O parecer dos técnicos que seria levado à votação reprovava fortemente o uso de remédios como a hidroxicloroquina, cloroquina e a azitromicina. O texto, ao qual o Estadão teve acesso, ressalta que, em tempos de pandemia, os recursos públicos devem ser empregados no que há mais certeza sobre a eficácia.
O documento deixa claro que há evidências de que azitromicina e hidroxicloroquina são ineficazes, ou seja, não funcionam no tratamento da doença e não devem ser usadas. Já para drogas como ivermectina e colchicina há ausência de evidência de que funcionam no tratamento.
De acordo com o parecer, não existe nenhum remédio, até o momento, que possa ser usado de forma precoce para alterar o curso natural da doença.
“Diversas terapias ineficazes foram descartadas, de forma a promover a economia de recursos com o abandono de seu uso, como o caso da azitromicina e da hidroxicloroquina (…) em um cenário de epidemia, a alocação de recursos deve ser priorizada para intervenções com maior certeza de benefício, como o caso de equipamentos de proteção individual, intervenções para o suporte ventilatório dos pacientes e terapias farmacológicas com efetividade comprovada. Deve ser estimulado o tratamento de pacientes mediante protocolos de pesquisa de estudos com delineamento adequado e potencial para dar respostas à sociedade”, diz trecho da conclusão do parecer.
Os médicos que elaboraram o protocolo foram avisados sobre a retirada de pauta por um dos coordenadores do grupo na manhã desta quinta, segundo apurou o Estadão.
As diretrizes foram elaboradas por cerca de 20 especialistas, de diferentes sociedades médicas. O Estadão apurou ainda que o grupo não vai aceitar interferência política por mudanças no documento, e os médicos vão retirar seus nomes caso isso ocorra.
A Conitec é composta pelos sete secretários do Ministério da Saúde, além de representantes do Conselho Federal de Medicina (CFM), Conselho Nacional de Saúde (CNS), Agência Nacional de Vigilância Sanitária (Anvisa), Agência Nacional de Saúde (ANS), e de secretarias estaduais e municipais de saúde. O coordenador, Carlos Carvalho, indicado por Queiroga, é crítico da cloroquina e defensor do distanciamento social e do uso de máscaras.

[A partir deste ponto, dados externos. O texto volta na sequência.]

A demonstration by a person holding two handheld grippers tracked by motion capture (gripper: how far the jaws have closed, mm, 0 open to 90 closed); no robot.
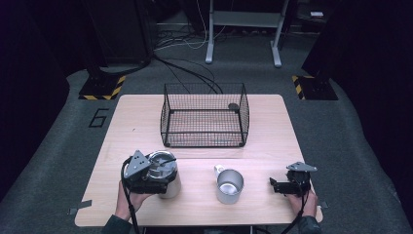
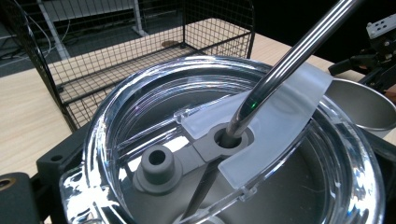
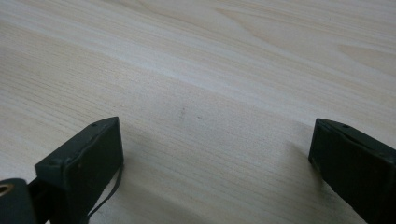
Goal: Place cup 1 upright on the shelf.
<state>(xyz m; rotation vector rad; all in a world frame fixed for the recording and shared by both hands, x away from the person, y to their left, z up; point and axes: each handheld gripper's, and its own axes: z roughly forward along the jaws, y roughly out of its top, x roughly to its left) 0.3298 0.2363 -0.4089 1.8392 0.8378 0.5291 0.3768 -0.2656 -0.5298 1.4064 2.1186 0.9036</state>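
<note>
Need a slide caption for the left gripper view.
Left tongs around a steel tumbler with clear lid and metal straw, wire basket behind.

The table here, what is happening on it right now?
A person holds a gripper in each hand. The left gripper is closed around a steel tumbler with a clear lid and a metal straw. The right gripper rests open on the table, beside a steel mug. A wire basket stands behind.
</note>
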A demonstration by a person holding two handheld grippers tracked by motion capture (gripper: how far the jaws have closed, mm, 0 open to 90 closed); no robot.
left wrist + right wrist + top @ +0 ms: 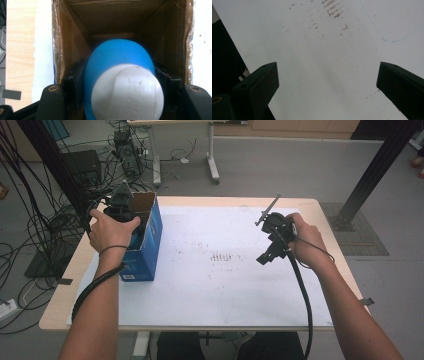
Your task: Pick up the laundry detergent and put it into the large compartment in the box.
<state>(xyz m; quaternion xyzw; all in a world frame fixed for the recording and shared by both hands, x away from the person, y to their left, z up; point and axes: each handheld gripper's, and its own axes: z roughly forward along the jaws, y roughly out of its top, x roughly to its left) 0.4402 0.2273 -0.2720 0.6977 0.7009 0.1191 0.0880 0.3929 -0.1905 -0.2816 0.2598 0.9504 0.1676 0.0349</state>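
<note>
left gripper (120,82): jaws pinching blue-white ball (120,77) inside cardboard box (145,237)
right gripper (327,82): jaws spread over stained white tabletop (225,270)
room: cables on floor (30,235)

**No legible writing anywhere**

Nothing can be read in these pictures. In the high view the blue carton (145,245) carries a pale label patch low on its near face, but the print on it is far too small and blurred to make out. The white sheet (220,285) covering the tabletop (60,305) shows only faint reddish-brown smudges set in short rows, which form no letters or numbers. In the right gripper view the same marks and a thin blue pen line appear, again spelling nothing. The blue and white object (120,82) in the left gripper view bears no print.
</note>
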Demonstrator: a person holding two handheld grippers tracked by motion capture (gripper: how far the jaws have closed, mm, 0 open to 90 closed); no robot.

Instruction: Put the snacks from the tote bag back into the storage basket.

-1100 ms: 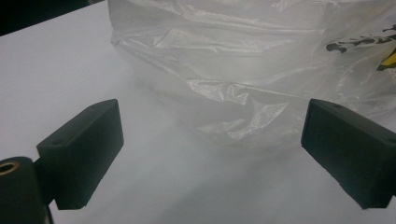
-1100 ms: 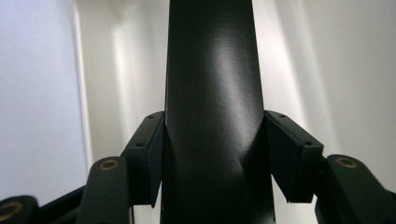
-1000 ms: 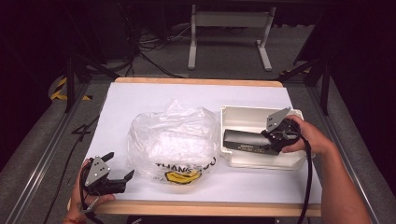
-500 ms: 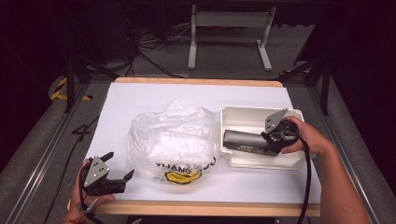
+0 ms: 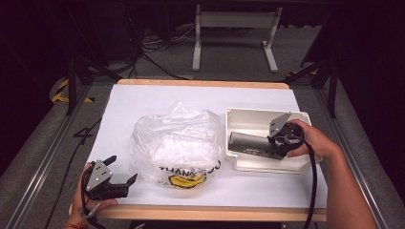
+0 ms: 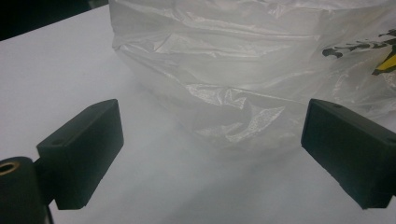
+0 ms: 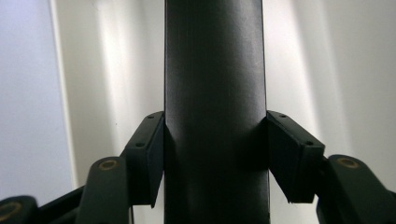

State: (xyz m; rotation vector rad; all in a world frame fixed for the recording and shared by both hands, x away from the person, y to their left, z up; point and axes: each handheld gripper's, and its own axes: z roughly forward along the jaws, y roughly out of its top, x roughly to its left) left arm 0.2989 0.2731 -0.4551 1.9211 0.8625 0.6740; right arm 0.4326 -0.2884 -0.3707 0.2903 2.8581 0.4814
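Right gripper [image 5: 273, 143] clamps a dark bar [image 5: 250, 142] lying over the white tray [image 5: 248, 117]; left gripper [image 5: 120, 179] rests wide open and empty near the bag [image 5: 179, 143]. Judged progress: bar gripped, its transfer yet to come.

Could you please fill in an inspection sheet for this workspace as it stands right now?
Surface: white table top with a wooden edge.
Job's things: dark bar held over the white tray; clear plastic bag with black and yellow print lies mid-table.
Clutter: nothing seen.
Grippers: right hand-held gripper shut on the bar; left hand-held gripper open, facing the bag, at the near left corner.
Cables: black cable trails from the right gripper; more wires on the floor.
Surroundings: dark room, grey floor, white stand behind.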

A comissão é responsável por assessorar o ministério na decisão de quais medicamentos e tratamentos que serão utilizados pelo SUS. Uma decisão sobre os tratamentos medicamentosos para pacientes com covid deve ser conhecida até o dia 26. Em maio, a Conitec já havia reprovado o uso da cloroquina para pacientes hospitalizados.

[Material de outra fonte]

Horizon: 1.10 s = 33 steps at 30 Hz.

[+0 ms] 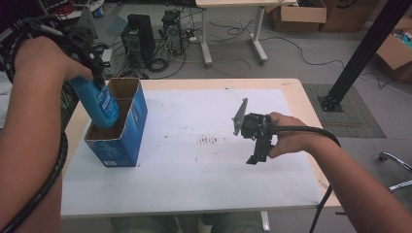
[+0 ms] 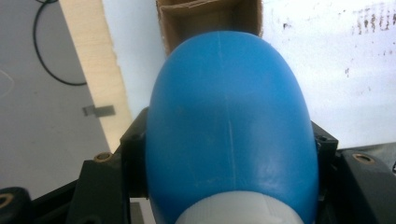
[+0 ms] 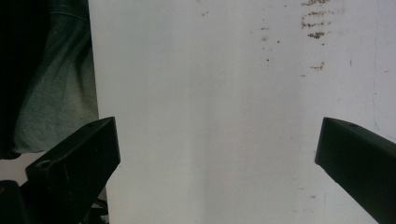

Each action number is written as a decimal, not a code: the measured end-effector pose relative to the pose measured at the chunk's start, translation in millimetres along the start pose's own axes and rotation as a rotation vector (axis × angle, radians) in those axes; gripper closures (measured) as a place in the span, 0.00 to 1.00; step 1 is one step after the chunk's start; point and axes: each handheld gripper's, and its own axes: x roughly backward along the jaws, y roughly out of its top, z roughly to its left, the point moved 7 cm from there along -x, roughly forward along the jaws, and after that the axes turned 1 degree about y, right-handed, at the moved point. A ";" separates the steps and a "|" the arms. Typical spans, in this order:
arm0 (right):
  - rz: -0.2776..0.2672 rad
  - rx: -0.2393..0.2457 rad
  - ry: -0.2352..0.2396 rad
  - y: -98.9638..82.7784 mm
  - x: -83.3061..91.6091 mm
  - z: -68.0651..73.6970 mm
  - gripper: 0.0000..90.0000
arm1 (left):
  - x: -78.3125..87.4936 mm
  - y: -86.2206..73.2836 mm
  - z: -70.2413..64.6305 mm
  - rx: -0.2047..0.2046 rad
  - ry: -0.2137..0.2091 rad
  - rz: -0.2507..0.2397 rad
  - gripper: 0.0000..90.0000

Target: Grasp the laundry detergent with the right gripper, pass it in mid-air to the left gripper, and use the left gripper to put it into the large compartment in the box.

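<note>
Left claw [image 1: 99, 80] pinching blue bottle [image 1: 99, 104], lowering into blue carton [image 1: 121, 131]; next: seat, release; right claw [image 1: 257, 141] spread, idle over bench [image 1: 194, 184].

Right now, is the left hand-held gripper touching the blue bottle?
Touching. In the left gripper view, the blue bottle sits clamped between the black jaws of the left hand-held gripper, which press on both its sides, above the open blue box.

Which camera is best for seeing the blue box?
The high view: the whole open blue box stands there, with the blue bottle going in. The left gripper view catches just its cardboard top edge behind the bottle.
</note>
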 end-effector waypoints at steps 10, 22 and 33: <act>0.004 -0.001 0.008 -0.4 -3.6 1.8 0.00 | -41.8 6.4 0.7 -0.012 0.001 0.007 0.43; 0.005 -0.002 0.013 -0.1 -3.1 2.8 0.00 | -84.5 9.5 -1.0 -0.023 0.015 -0.013 0.43; 0.009 0.009 0.022 6.7 -7.5 2.8 0.00 | -135.9 11.7 -5.9 -0.034 0.013 0.019 0.43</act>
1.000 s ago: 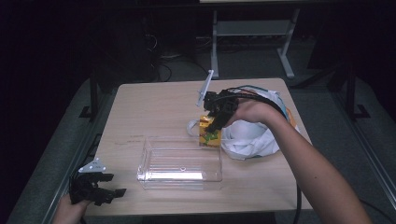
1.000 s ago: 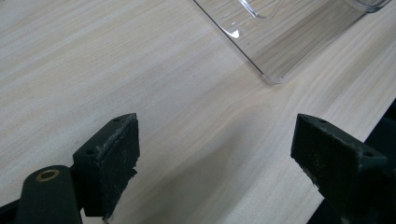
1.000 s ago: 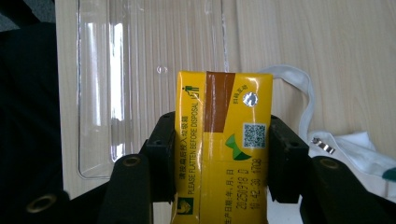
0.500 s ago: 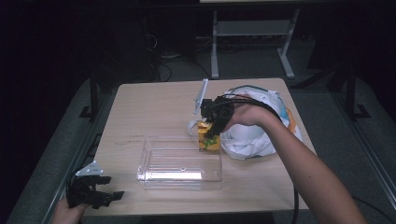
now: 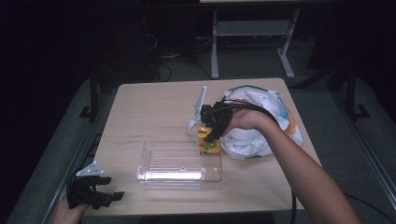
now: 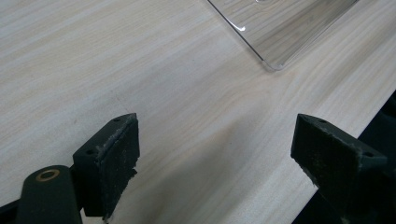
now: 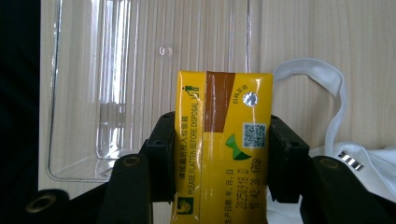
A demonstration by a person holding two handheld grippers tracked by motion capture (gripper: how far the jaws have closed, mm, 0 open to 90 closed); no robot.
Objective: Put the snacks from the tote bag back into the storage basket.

O ministro da Saúde, Marcelo Queiroga, disse em depoimento à CPI, em junho, que esperaria uma decisão da Conitec para se manifestar sobre a pertinência ou não do uso do remédio. Nesta quinta, os senadores aprovaram a reconvocação de Queiroga. De volta ao Brasil após duas semanas de quarentena em Nova York, ele se recusou a revelar se tomou hidroxicloroquina no período, como incentiva Bolsonaro.
Queiroga vem sendo criticado por setores da base bolsonarista e no governo. A ala ideológica critica o ministro por ter liberado a vacinação de adolescentes, por não agilizar um plano para desobrigar o uso de máscaras e por não atuar de forma mais contundente para barrar o “passaporte da vacina” – ele pessoalmente sugeriu o modelo, em abril.
Procurado pelo Estadão desde o início da semana para comentar a reunião decisiva da Conitec, o ministério não se manifestou. Nesta quinta, em nota, informou apenas que o tema foi retirado de pauta pelo coordenador do grupo de especialistas que está elaborando as diretrizes do tratamento ambulatorial em razão da “publicação de novas evidências científicas dos medicamentos em análise”. Ainda segundo o ministério, o documento “será aprimorado e vai ser pautado assim que finalizado”.